**What you need to do**
List every line in this data where the string "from" occurs.

━━━ Dataset extract ━━━

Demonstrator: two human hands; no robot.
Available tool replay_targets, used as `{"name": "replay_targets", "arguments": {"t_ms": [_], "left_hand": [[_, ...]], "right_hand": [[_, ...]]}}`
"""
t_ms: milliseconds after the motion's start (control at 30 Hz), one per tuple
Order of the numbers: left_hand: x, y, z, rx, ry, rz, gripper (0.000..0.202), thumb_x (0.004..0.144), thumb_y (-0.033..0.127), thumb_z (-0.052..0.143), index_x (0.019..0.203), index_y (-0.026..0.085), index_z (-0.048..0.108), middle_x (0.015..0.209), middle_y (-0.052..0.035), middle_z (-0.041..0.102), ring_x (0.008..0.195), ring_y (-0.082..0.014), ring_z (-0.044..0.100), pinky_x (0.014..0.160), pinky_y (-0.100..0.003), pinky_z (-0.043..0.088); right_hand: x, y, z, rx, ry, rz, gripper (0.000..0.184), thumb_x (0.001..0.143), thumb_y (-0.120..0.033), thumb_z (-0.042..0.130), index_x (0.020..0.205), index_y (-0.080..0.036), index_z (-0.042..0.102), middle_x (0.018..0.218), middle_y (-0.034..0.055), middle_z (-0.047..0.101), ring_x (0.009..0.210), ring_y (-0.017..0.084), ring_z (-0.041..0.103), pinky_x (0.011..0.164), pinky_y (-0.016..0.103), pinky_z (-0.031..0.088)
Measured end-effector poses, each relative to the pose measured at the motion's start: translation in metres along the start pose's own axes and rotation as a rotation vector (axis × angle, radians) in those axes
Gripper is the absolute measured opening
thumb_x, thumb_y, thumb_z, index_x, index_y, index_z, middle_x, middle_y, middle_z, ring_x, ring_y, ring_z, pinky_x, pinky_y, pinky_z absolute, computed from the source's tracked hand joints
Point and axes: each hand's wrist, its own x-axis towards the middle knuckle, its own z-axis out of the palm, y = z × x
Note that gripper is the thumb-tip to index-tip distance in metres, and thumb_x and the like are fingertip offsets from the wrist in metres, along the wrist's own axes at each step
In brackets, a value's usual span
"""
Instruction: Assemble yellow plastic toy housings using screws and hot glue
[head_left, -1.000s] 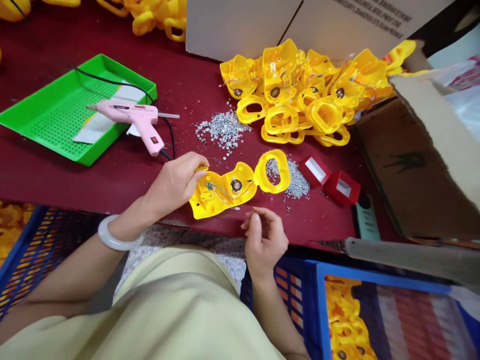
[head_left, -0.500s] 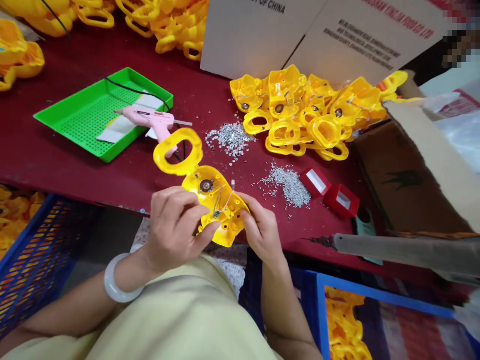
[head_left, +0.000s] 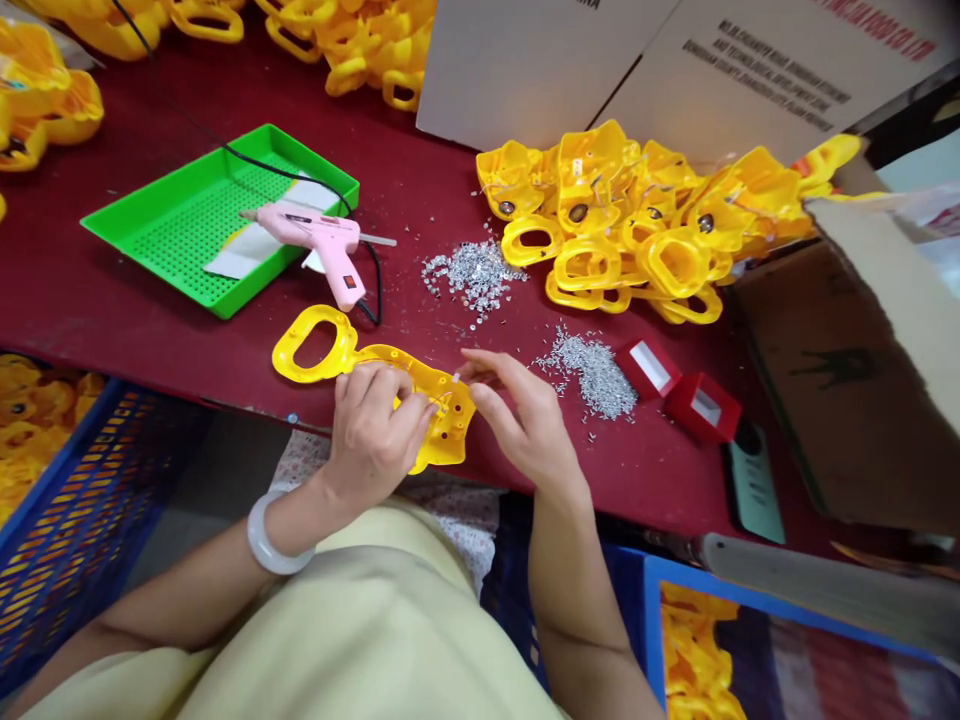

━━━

**Expected answer**
thumb_x, thumb_y, thumb_z, index_x, index_y, index_z, middle_x, middle_y, middle_z, ring_x, ring_y, ring_z, pinky_x, pinky_y, pinky_z absolute, computed from the source's tracked hand joints
Note that gripper is the thumb-tip to index-tip distance in metres, and thumb_x and the like are fingertip offsets from the wrist in metres, along the wrist's own axes at each step

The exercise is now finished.